[Start of Attachment]
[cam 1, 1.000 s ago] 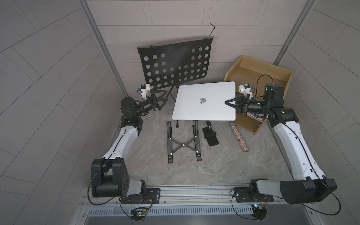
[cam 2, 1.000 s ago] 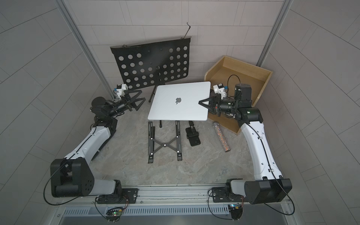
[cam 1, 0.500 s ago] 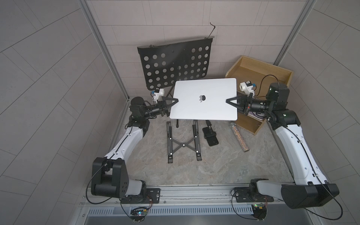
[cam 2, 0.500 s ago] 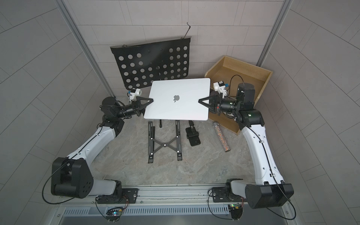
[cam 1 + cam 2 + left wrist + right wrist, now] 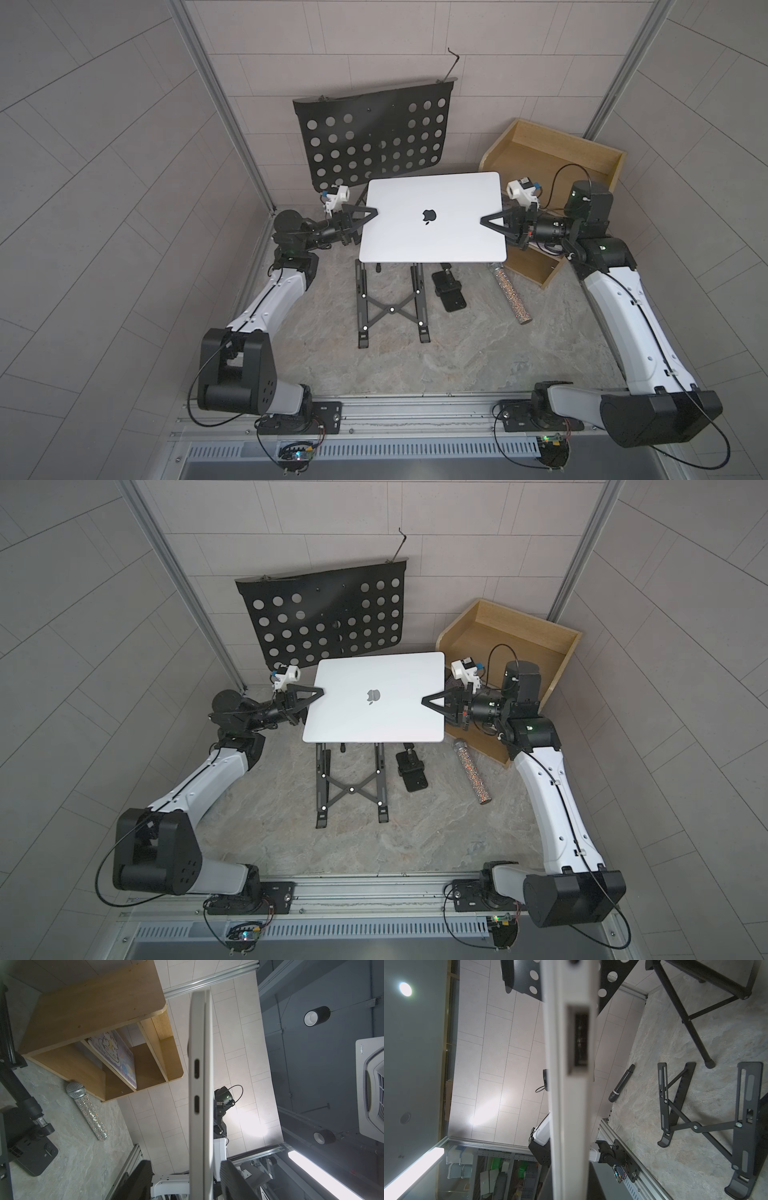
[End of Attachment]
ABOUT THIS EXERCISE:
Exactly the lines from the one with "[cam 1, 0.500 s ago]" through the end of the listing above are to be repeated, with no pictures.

OUTPUT OF THE EXERCISE:
[cam 1, 0.500 s ago] 
[cam 2, 0.500 s ago] 
[cam 1 + cam 2 + left wrist + right wrist, now] 

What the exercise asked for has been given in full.